🤖 AI Summary
This work addresses the challenge of incomplete 3D scene geometry in single RGB images caused by occlusions by proposing a generative reconstruction framework. Departing from conventional per-pixel or point-cloud querying strategies, the method employs a structured voxel representation to enable efficient surface extraction and large-scale occupancy prediction. It leverages a hybrid 3D variational autoencoder to compress sparse geometry and integrates a latent diffusion Transformer for denoising, augmented with a geometric foundation model that supplies spatial priors. Notably, this is the first application of flow matching to single-view, amodal 3D reconstruction. Evaluated on the ScanNet and NYUv2 datasets, the approach substantially outperforms existing methods, yielding more complete, accurate, and structurally coherent scene reconstructions.
📝 Abstract
Reconstructing the complete geometry of a scene from a single RGB image remains challenging - especially when inferring hidden structures where visual evidence is incomplete. We introduce VolFill, a generative framework that predicts the 3D structure of the complete scene rather than relying on traditional pixel-aligned regression.
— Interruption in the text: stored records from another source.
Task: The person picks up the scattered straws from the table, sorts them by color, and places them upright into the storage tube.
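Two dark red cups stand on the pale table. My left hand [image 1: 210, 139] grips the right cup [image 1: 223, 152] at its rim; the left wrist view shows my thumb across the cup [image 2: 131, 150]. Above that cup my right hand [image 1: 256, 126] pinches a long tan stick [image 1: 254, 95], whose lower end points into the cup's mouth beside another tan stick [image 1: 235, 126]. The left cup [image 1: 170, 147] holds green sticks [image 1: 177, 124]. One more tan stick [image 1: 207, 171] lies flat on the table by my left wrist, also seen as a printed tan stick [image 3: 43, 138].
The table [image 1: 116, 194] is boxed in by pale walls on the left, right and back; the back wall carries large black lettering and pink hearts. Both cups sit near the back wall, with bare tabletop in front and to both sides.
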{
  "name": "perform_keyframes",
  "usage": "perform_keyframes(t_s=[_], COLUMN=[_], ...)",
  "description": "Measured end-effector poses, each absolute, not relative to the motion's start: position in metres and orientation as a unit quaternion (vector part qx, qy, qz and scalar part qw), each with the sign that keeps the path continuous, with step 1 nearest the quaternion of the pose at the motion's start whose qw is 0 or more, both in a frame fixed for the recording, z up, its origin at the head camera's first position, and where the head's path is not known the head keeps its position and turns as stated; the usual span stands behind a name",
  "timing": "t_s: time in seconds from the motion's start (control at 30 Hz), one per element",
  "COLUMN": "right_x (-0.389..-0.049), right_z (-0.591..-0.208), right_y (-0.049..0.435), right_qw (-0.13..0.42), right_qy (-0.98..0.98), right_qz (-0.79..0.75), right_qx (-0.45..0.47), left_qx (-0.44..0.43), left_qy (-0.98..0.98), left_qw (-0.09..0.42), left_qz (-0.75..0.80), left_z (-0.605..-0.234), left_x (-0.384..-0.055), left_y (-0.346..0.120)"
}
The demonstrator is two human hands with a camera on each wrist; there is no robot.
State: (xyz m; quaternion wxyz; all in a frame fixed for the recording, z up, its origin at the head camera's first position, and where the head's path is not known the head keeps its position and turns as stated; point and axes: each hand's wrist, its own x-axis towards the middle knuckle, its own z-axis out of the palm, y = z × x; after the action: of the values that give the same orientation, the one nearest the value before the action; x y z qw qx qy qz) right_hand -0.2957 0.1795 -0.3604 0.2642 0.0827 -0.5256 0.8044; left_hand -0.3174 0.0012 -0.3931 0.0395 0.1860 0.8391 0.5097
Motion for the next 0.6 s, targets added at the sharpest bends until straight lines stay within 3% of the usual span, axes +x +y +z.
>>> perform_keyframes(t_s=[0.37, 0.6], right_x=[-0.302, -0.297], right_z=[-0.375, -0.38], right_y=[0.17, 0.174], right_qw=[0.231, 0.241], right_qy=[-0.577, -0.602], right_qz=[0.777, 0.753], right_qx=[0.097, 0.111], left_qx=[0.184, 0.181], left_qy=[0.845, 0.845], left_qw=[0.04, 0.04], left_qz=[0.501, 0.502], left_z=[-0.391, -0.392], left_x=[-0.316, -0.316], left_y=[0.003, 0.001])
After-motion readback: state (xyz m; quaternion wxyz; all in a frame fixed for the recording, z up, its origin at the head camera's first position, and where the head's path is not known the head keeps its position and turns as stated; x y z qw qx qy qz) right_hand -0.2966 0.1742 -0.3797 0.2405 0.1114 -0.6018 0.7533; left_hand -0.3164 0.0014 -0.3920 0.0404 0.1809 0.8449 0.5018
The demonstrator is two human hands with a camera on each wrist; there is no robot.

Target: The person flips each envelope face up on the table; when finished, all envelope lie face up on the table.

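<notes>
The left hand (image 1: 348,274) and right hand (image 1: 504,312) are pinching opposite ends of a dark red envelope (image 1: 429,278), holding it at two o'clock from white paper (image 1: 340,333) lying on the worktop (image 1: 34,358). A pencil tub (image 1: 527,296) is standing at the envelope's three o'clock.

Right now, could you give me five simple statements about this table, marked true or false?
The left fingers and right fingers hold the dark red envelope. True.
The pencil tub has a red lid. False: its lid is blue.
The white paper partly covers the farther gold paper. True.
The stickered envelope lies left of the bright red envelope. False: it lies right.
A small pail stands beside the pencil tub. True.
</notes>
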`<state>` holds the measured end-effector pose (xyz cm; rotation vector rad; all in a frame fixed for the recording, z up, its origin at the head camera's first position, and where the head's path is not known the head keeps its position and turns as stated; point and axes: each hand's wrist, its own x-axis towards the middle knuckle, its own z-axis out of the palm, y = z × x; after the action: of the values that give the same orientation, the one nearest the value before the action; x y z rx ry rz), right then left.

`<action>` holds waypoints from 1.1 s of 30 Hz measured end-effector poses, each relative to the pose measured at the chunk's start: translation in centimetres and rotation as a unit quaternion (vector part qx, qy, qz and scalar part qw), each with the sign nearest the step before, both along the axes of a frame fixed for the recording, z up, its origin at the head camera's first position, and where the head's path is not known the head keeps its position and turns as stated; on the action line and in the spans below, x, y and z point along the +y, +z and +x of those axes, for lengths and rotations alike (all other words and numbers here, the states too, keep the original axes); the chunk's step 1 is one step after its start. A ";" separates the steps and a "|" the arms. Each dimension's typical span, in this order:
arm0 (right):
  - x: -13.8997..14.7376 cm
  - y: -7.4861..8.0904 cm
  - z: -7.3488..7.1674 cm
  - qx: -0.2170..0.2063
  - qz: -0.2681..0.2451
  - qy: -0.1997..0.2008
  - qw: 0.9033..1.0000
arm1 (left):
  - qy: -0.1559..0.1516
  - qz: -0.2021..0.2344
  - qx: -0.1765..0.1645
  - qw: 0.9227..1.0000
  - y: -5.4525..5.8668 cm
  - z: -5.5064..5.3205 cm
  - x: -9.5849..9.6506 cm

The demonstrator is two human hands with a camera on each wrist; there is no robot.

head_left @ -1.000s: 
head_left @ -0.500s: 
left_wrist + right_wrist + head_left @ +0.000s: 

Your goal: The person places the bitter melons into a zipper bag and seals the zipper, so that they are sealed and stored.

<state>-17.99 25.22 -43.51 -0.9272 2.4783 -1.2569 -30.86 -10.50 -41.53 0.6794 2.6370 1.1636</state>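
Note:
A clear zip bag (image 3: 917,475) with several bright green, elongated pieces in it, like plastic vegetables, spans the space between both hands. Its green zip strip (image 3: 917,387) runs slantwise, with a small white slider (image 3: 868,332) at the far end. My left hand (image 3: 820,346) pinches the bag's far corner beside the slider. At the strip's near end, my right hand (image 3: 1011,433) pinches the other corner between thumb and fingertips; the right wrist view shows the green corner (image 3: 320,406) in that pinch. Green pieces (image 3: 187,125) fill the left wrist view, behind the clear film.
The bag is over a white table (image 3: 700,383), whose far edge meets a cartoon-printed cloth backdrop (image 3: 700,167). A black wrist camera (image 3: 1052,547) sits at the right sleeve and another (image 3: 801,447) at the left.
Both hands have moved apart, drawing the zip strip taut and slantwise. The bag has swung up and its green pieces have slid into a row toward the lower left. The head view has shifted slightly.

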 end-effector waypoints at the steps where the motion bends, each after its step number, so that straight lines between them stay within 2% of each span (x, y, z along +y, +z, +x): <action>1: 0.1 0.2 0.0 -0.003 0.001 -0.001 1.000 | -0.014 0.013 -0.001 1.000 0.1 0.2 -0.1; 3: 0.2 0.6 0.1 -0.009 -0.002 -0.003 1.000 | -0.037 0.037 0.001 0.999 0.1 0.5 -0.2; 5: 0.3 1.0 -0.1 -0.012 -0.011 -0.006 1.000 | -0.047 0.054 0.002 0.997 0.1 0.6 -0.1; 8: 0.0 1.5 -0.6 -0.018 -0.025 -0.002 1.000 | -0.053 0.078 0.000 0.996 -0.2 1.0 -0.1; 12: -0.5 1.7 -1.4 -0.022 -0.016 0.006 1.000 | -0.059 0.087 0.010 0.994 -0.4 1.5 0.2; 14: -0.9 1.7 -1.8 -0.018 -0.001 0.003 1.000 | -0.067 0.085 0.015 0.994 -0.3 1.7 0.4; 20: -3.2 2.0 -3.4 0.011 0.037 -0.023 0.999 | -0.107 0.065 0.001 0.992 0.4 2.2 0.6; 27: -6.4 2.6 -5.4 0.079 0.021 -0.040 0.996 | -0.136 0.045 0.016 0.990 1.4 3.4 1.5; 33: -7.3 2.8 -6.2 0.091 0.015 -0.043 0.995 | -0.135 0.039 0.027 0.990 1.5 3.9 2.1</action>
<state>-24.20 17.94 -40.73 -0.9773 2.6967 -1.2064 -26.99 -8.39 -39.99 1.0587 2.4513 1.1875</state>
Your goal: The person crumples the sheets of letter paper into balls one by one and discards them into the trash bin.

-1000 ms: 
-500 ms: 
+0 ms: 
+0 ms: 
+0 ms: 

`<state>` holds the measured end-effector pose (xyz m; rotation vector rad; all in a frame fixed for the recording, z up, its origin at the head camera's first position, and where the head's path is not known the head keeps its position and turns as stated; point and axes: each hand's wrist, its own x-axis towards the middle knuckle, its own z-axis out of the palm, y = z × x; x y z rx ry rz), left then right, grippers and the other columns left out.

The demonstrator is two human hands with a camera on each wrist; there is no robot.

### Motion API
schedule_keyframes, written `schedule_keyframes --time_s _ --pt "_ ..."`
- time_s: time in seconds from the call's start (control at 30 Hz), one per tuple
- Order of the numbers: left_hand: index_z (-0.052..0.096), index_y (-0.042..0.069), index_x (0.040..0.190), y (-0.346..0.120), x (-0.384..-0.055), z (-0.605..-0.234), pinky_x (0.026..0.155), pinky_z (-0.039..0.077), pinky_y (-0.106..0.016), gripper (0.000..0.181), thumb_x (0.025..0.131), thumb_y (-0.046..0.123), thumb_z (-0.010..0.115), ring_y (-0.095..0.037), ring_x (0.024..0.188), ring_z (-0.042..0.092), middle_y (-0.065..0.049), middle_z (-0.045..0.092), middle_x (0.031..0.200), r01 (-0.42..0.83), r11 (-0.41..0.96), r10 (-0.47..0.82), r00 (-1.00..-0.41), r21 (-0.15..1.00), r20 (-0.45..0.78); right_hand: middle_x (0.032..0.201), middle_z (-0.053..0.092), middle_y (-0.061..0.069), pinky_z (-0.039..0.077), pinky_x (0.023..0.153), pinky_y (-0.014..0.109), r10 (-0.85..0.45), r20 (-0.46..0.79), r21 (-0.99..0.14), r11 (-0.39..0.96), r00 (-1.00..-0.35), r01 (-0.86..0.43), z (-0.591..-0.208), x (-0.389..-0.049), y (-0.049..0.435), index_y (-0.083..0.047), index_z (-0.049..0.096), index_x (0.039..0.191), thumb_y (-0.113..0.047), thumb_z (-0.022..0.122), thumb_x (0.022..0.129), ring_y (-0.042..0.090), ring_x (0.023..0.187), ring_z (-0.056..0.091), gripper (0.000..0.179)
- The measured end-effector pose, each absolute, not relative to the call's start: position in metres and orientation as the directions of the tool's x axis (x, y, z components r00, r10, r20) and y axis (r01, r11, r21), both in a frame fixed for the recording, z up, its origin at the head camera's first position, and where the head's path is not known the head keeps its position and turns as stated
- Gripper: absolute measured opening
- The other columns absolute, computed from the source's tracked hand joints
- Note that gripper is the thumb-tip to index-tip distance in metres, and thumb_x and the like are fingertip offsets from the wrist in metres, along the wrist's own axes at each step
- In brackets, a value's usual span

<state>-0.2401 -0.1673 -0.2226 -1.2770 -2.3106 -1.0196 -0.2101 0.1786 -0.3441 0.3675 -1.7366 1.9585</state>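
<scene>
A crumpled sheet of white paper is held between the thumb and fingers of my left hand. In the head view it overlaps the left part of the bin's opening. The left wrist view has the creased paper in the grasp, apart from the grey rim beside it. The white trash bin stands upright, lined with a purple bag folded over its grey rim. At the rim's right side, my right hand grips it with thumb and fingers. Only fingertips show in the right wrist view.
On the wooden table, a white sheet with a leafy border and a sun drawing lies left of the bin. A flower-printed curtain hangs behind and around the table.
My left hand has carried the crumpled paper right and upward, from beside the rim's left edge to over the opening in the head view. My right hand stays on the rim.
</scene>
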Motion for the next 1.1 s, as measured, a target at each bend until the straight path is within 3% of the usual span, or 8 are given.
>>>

Our method utilizes a hybrid 3D VAE to compress sparse truncated unsigned distance function grids into a compact latent space, paired with a latent Diffusion Transformer that denoises this representation to recover the complete scene. We condition the generation on geometry foundation models, leveraging rich spatial priors for robust reasoning. Unlike existing methods limited by per-ray constraints or unstructured point-cloud queries, VolFill provides a structured representation that supports direct surface extraction and occupancy queries at scale. Extensive experiments on the SCRREAM and NRGB-D datasets demonstrate that our approach significantly outperforms current baselines, providing a robust foundation for holistic spatial understanding.